Why does Windows use backslash as path separator? (2019)

Historical reasons for \ on DOS/Windows

  • DOS 2.0 adopted \ as directory separator because / was already used for command switches (e.g., FORMAT C: /S /U), influenced by earlier systems and IBM compatibility.
  • Article and commenters stress this was not directly from CP/M itself (whose core tools didn’t use / for switches) but from Microsoft’s own CP/M tools and DEC traditions.
  • Some dispute or are skeptical about exact lineage (CP/M vs VMS vs DEC), but the consensus is: DOS 2.0 + IBM constraints fixed \ early.

Forward slash actually works (mostly)

  • Many Win32 APIs and the OS core accept / as a path separator; you can often mix / and \.
  • Major exception: cmd.exe and some older tools, which interpret / as option prefix.
  • Newer shells like PowerShell handle / paths well and even accept Unix-like commands (ls, cd, etc.).

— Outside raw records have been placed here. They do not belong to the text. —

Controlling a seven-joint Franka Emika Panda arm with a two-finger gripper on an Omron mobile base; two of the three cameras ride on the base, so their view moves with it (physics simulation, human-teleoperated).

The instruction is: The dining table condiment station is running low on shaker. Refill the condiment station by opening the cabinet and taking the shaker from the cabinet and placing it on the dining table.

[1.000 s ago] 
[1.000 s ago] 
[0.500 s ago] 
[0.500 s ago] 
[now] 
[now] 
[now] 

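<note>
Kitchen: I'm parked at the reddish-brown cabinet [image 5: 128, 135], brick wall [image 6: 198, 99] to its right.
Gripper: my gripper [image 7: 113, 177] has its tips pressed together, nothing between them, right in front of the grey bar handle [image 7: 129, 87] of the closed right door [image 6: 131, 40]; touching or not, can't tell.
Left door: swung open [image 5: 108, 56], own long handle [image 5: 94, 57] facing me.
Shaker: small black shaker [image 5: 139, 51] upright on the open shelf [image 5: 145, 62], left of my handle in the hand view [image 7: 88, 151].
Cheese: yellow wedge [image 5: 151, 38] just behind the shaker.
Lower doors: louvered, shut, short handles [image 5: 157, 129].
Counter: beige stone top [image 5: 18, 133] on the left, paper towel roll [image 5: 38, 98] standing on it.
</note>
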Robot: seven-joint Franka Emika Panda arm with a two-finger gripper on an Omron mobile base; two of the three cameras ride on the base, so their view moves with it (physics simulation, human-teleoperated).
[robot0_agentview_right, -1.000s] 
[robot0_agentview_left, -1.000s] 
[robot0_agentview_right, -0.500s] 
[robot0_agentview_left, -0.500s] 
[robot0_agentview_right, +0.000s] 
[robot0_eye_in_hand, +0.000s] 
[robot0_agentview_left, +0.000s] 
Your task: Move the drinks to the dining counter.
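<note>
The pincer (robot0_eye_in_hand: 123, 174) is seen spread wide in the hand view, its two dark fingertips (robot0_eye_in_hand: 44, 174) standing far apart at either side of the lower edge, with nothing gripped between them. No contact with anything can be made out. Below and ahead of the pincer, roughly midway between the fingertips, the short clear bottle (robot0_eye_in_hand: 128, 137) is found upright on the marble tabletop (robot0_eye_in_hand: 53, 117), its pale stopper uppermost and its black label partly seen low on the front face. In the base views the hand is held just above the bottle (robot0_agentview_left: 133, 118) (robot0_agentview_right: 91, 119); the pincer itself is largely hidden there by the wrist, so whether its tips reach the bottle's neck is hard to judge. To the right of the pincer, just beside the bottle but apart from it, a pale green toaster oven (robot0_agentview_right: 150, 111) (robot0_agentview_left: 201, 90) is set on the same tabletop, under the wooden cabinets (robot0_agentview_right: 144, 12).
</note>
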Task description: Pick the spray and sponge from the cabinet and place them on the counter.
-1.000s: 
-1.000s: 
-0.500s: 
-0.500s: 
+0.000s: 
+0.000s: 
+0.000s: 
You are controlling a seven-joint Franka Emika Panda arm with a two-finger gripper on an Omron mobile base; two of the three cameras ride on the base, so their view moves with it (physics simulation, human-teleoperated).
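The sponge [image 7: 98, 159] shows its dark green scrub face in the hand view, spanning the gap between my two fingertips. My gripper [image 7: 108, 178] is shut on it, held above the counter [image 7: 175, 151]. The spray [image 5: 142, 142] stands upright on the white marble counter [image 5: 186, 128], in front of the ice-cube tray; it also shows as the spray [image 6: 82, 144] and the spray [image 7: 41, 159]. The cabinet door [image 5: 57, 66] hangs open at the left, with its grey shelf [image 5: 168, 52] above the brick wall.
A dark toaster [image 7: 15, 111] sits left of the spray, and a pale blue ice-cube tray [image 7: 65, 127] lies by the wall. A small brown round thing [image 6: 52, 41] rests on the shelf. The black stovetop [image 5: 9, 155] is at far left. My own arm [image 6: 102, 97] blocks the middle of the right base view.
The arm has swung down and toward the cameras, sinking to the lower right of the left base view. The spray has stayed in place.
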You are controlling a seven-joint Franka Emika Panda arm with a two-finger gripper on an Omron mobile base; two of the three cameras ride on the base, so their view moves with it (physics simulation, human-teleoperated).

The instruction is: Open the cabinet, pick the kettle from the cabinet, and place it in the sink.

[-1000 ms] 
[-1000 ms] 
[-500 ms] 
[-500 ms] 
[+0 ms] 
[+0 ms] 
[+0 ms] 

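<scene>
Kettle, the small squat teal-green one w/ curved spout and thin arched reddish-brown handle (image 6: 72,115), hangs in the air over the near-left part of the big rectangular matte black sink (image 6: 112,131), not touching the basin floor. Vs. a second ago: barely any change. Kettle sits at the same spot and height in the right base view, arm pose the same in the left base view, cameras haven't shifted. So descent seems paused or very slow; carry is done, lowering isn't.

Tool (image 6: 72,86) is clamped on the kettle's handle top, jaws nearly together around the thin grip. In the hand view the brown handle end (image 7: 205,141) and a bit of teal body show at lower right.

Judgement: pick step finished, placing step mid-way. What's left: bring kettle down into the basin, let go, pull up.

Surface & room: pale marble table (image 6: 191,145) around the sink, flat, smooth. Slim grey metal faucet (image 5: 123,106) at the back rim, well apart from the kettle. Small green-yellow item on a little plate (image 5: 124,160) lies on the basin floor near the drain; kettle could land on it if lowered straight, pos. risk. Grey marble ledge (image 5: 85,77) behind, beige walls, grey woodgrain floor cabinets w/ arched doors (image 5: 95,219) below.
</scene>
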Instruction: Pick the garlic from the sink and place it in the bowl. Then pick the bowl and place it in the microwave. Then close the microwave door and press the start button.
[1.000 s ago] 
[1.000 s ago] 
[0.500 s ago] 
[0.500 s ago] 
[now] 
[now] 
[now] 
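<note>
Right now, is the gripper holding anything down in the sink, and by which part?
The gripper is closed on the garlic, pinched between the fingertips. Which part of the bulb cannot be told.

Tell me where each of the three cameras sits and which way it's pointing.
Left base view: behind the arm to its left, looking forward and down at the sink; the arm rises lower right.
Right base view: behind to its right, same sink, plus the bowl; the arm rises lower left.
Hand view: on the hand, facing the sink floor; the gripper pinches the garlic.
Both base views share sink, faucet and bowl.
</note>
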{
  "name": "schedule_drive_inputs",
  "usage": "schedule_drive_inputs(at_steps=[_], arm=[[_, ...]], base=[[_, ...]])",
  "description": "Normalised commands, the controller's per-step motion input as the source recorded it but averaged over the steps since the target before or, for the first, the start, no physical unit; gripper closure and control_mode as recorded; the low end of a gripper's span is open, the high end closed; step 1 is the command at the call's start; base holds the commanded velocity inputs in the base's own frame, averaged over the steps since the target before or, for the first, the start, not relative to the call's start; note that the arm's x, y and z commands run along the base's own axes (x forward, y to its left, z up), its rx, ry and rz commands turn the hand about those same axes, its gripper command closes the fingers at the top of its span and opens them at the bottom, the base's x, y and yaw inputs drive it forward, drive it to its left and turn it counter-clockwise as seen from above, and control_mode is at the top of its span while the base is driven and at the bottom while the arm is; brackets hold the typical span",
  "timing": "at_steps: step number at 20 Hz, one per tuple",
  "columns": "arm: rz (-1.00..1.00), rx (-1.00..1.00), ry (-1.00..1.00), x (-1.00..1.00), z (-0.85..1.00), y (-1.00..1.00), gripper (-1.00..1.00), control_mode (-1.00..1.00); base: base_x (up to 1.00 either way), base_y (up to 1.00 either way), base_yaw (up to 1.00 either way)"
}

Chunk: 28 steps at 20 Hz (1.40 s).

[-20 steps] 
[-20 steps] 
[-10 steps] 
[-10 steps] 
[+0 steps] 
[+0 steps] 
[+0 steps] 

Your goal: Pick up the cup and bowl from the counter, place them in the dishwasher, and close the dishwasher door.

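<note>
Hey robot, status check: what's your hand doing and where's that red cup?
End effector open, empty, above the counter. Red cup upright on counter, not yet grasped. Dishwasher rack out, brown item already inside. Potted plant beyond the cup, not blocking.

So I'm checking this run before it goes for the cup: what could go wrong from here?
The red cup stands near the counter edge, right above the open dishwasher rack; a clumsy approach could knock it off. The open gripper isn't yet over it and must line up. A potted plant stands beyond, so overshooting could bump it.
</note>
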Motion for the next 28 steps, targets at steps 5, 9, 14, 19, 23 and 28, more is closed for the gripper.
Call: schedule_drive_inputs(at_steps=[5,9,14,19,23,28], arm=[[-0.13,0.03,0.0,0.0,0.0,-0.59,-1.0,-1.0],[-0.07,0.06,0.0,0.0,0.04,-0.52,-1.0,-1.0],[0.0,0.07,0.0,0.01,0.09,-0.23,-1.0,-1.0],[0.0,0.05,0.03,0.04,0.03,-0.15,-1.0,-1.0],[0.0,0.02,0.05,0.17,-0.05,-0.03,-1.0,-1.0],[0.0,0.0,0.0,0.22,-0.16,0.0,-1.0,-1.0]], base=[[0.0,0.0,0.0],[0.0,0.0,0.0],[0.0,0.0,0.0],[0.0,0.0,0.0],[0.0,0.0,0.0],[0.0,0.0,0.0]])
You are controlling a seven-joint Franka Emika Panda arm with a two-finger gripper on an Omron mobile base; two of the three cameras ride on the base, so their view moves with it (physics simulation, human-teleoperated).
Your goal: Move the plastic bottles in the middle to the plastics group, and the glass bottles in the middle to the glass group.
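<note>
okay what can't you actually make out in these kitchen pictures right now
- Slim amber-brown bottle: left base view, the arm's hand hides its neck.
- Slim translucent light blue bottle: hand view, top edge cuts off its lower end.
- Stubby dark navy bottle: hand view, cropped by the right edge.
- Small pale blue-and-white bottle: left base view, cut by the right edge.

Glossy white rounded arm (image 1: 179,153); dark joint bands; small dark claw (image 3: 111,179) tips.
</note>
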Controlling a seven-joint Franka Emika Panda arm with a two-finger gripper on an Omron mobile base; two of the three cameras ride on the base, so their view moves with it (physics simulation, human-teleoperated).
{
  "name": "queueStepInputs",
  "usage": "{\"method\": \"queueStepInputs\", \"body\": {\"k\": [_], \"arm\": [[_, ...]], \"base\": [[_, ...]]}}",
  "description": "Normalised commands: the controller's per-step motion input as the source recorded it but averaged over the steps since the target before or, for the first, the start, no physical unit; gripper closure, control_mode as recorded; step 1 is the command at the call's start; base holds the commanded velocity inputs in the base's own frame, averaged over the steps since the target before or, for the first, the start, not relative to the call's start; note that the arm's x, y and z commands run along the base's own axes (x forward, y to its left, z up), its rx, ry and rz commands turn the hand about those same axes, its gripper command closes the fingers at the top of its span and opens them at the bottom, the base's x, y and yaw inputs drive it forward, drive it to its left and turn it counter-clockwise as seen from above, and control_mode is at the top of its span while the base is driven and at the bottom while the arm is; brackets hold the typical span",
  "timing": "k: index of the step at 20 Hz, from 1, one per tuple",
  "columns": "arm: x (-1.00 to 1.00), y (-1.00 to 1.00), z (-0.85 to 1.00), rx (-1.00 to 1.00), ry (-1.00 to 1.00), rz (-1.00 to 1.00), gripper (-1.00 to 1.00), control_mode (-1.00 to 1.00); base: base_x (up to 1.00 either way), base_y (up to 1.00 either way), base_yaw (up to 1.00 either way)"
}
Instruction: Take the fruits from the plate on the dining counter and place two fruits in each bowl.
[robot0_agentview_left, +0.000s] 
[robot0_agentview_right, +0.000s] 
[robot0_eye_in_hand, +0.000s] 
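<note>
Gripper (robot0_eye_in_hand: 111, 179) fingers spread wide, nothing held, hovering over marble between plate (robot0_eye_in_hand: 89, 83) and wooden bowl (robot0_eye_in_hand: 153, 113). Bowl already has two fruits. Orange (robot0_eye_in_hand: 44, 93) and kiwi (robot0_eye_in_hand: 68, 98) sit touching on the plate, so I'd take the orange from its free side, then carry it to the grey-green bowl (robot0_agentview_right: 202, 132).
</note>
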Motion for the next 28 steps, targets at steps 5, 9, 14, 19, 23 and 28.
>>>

Long paths and \\?\ quirks

  • Historically MAX_PATH was 260 chars; NTFS itself allows ~32k chars.
  • Windows 10+ can remove this limit via registry/group policy, but some tools (Office, built-in zip, some Git clients) still misbehave on long paths.
  • Prefixing paths with \\?\ disables normalization: no /\ conversion, no trimming of trailing spaces/dots, and enables long paths.

Cross‑platform and tooling pain

  • Many devs complain Windows paths complicate cross‑platform software (especially when joining URI-style / paths with Windows roots, handling UNC, escaping \ in strings).
  • Others argue the real issue is insufficient Windows testing and reliance on string-concatenated paths instead of path libraries (PathBuf, pathlib, C++ std::filesystem::path).

Backwards compatibility vs “fixing it”

  • One side: sticking with \ and line endings like CRLF is a legacy burden that should have been abstracted away in UI and tooling long ago.
  • Other side: backward compatibility (running old DOS/Windows apps unchanged) is core to Windows’ value; changing separators would break scripts, tools, and user expectations.
  • Some note that since Windows already accepts /, the main remaining annoyance is UI convention and shell quirks, not the kernel APIs.

Related issues: escaping and newlines

  • \ conflicts with escape syntax in many languages, requiring \\ in strings.
  • Debate over CRLF vs LF: some call CR unnecessary legacy; others note CRLF is standardized in Internet protocols and historically matched teletype behavior.